ABOUT THIS TASK: For each line below that contains the word "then", make a copy.

ENTRIES SUPPLIED:
━━━━━━━━━━━━━━━━━━━━

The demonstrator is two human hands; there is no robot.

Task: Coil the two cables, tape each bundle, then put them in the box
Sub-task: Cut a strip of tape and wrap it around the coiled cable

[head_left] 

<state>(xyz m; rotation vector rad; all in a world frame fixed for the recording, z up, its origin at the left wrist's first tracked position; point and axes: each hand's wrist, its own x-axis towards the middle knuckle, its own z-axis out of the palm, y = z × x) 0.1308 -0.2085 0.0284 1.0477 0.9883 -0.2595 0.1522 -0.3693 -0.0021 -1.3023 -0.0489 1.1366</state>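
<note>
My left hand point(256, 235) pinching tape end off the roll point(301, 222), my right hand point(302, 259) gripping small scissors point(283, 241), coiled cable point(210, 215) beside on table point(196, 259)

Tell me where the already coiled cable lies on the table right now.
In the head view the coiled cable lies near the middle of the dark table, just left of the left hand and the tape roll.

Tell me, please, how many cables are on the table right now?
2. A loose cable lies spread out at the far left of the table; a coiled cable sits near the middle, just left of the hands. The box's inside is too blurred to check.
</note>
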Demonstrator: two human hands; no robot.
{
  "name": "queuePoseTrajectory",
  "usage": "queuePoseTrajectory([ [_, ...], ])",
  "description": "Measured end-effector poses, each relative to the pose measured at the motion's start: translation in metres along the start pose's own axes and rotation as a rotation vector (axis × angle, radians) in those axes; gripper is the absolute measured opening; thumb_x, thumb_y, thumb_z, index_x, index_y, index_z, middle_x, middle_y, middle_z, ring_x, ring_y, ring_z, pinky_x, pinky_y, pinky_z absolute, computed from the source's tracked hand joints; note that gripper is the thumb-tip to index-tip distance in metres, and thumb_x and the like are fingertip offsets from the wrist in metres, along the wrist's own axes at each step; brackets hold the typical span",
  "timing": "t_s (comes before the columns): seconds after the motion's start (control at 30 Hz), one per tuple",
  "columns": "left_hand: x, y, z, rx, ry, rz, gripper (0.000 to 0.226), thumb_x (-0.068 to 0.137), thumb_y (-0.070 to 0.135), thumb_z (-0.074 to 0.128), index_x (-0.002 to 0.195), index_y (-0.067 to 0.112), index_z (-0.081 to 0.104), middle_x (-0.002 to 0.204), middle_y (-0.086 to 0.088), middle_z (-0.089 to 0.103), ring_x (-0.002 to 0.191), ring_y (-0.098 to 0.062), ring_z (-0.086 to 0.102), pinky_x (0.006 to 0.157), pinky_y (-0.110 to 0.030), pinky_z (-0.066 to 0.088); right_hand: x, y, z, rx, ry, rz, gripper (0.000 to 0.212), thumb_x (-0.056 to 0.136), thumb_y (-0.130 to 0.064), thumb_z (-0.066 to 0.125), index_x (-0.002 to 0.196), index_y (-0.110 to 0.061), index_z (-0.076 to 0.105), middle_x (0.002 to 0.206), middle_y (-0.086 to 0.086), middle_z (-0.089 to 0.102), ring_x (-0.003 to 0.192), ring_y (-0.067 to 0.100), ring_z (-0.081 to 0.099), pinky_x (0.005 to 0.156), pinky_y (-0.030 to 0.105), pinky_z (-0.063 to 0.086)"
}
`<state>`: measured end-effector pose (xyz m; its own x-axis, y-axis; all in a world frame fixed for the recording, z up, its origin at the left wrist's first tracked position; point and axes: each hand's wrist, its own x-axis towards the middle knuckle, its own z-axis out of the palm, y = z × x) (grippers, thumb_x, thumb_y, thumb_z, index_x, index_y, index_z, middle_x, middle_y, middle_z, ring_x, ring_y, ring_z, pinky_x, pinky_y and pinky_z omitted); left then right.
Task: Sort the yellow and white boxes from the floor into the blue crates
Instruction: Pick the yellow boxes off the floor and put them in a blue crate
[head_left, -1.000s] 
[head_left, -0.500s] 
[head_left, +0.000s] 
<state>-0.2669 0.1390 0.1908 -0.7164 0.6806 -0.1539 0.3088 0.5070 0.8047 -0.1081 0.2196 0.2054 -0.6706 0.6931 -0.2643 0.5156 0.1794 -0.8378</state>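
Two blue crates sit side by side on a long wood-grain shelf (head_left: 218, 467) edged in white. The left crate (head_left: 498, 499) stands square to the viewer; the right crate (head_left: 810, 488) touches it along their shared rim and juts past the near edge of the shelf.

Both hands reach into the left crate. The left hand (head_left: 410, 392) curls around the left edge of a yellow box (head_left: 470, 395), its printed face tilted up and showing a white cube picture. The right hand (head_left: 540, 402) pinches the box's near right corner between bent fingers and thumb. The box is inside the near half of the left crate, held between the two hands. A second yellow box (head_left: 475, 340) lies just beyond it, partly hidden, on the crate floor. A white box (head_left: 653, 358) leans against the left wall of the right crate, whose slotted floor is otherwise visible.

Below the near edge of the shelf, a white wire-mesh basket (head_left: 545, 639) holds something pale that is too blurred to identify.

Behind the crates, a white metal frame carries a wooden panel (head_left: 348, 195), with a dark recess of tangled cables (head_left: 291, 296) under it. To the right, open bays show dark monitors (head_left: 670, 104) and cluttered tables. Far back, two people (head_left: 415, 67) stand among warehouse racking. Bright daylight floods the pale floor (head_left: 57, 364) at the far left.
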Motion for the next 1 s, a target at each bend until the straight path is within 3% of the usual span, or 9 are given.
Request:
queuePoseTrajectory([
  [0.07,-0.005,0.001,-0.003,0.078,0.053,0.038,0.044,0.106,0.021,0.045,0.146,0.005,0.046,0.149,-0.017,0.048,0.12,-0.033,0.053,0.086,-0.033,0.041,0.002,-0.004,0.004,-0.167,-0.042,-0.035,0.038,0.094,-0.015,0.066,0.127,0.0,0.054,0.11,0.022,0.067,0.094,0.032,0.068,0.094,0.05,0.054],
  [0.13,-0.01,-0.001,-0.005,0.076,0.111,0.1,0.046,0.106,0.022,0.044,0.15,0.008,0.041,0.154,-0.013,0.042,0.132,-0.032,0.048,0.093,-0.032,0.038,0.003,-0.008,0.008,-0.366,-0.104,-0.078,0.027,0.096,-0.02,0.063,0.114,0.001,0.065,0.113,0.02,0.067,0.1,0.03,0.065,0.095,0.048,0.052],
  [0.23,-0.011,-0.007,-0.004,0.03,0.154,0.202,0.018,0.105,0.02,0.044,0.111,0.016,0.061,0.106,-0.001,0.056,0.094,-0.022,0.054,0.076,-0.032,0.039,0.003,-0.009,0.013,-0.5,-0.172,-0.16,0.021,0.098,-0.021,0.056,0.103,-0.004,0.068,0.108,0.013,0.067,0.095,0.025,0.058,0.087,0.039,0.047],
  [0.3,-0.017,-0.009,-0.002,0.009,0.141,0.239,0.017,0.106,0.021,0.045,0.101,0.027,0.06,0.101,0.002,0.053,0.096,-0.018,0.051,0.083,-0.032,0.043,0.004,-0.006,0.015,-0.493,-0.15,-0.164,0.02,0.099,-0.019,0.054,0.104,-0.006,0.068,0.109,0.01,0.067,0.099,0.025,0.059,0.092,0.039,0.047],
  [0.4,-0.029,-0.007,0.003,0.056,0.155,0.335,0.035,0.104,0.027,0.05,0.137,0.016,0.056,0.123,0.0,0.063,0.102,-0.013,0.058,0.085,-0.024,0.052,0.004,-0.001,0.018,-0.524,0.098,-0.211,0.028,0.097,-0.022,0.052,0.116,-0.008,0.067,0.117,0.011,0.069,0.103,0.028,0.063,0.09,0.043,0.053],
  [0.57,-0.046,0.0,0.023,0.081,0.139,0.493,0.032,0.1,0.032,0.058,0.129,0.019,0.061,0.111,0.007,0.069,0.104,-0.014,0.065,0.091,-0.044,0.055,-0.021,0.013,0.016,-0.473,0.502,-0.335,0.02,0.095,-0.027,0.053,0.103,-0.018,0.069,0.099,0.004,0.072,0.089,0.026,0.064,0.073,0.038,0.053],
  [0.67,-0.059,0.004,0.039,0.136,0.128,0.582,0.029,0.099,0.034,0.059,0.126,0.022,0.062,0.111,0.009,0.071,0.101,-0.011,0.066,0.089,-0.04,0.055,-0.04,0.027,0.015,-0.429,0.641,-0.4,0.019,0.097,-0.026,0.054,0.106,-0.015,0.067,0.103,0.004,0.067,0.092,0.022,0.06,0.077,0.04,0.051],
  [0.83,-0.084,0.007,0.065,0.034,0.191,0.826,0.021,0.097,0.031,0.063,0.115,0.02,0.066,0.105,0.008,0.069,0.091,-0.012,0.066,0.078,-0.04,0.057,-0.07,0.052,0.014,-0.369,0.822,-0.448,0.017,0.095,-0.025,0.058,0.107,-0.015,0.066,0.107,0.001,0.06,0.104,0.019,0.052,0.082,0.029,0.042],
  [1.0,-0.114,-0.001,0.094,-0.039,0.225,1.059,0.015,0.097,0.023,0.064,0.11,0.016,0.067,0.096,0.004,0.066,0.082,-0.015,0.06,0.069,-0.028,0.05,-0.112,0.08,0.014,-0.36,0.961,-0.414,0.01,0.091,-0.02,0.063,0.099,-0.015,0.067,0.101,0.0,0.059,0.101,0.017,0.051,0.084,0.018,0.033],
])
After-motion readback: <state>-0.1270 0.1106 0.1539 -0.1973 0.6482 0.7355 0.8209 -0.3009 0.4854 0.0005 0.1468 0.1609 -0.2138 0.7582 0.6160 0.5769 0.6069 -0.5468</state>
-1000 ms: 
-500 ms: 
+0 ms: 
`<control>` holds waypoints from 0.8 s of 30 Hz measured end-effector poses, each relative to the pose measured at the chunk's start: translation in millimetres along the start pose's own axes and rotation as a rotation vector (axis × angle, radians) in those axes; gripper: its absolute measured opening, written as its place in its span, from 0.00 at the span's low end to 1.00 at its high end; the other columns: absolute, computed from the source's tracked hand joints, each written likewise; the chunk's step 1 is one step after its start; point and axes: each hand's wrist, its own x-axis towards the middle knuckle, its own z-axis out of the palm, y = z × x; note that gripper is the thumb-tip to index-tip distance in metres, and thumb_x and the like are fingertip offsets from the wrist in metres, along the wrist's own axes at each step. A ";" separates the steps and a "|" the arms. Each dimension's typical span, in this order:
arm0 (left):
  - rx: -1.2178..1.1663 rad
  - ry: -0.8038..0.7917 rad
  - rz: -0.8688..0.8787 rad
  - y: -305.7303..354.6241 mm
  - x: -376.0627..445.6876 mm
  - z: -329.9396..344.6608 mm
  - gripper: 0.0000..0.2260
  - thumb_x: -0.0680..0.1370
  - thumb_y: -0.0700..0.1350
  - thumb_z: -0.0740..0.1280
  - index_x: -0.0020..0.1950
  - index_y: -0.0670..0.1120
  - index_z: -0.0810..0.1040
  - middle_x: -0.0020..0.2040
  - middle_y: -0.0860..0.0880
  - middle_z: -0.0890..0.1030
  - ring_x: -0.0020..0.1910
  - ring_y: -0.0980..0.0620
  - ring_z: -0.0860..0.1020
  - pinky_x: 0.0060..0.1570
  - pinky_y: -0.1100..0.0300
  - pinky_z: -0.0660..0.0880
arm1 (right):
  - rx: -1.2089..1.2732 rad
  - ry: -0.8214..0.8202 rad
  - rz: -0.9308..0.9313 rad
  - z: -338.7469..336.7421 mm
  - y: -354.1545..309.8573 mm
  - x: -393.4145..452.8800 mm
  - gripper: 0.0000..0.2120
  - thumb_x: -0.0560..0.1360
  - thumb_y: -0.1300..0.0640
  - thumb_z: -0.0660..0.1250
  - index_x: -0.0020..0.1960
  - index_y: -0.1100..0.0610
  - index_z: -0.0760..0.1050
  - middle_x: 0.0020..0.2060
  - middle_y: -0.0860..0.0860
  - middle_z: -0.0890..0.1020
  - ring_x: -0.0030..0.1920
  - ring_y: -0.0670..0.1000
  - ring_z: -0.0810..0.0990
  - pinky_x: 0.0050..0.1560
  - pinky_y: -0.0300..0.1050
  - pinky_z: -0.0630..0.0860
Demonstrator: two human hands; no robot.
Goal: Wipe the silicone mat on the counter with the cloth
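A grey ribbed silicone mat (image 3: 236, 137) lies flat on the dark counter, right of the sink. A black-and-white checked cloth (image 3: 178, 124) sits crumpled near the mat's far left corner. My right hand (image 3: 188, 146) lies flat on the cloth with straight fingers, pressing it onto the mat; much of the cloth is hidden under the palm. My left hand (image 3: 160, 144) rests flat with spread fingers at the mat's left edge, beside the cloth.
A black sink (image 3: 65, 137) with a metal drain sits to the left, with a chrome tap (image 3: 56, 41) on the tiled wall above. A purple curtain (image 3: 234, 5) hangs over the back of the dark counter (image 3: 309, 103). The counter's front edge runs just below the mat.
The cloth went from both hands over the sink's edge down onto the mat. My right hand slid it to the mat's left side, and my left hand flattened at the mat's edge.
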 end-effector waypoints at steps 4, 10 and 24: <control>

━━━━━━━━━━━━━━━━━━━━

EXERCISE RESULT:
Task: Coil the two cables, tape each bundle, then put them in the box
`<state>`: measured end-effector pose (xyz m; its own x-axis, y-axis; all in a world frame fixed for the recording, z up, its origin at the left wrist's first tracked position; point and axes: each hand's wrist, its own x-axis towards the middle knuckle, its own z-axis out of the palm, y = z × x) (grippers, thumb_x, thumb_y, thumb_z, index_x, index_y, index_z, middle_x, middle_y, middle_z, ring_x, ring_y, ring_z, pinky_x, pinky_y and pinky_z omitted); left then right.

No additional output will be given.